Restate every line below word for word, but drop each picture.
+++
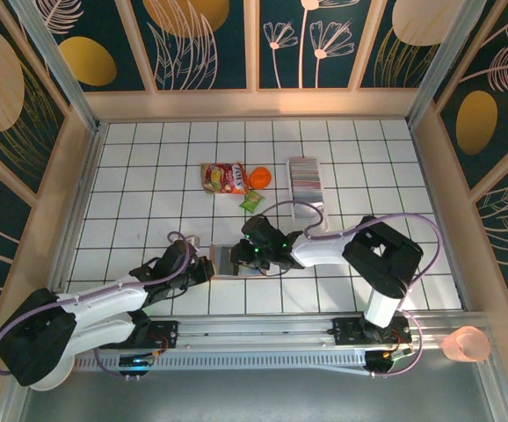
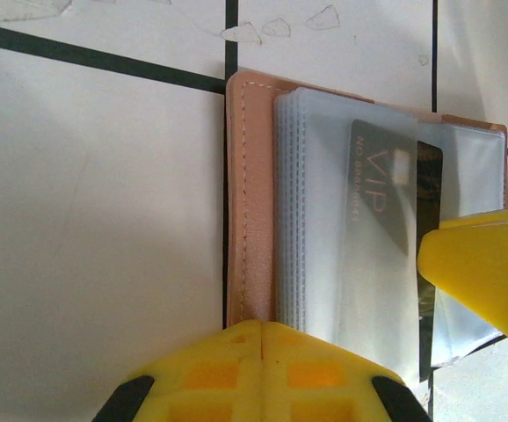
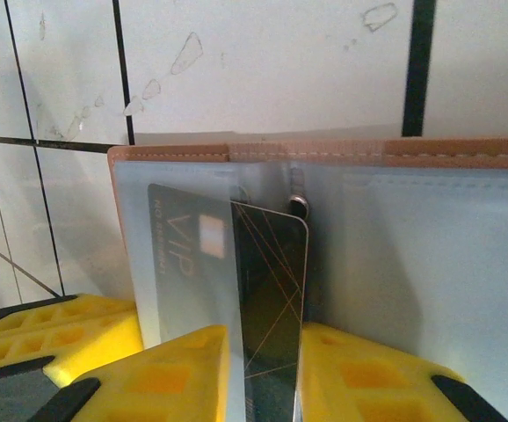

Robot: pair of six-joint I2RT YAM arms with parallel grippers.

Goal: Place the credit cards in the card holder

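Brightly, evenly lit from above, with soft, short shadows on the white tiled table (image 1: 140, 176). Crisp on the card holder (image 2: 250, 202) in both wrist views but blurred on the yellow fingers (image 3: 368, 378), with dull sheen on the dark credit card (image 3: 272, 290) and grid lines bowed toward the edges.

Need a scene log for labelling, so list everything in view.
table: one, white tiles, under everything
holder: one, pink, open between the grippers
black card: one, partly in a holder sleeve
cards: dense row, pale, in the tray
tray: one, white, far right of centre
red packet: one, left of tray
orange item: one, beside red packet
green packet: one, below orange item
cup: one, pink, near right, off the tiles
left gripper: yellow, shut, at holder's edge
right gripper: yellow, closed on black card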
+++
_Response_.
Robot: pair of six-joint I2RT YAM arms with parallel grippers.

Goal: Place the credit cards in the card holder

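Brightly, evenly lit from above, with soft, short shadows on the white tiled table (image 1: 140, 176). Crisp on the card holder (image 2: 250, 202) in both wrist views but blurred on the yellow fingers (image 3: 368, 378), with dull sheen on the dark credit card (image 3: 272, 290) and grid lines bowed toward the edges.

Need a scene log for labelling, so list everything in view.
table: one, white tiles, under everything
holder: one, pink, open between the grippers
black card: one, partly in a holder sleeve
cards: dense row, pale, in the tray
tray: one, white, far right of centre
red packet: one, left of tray
orange item: one, beside red packet
green packet: one, below orange item
cup: one, pink, near right, off the tiles
left gripper: yellow, shut, at holder's edge
right gripper: yellow, closed on black card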

No further answer will be given.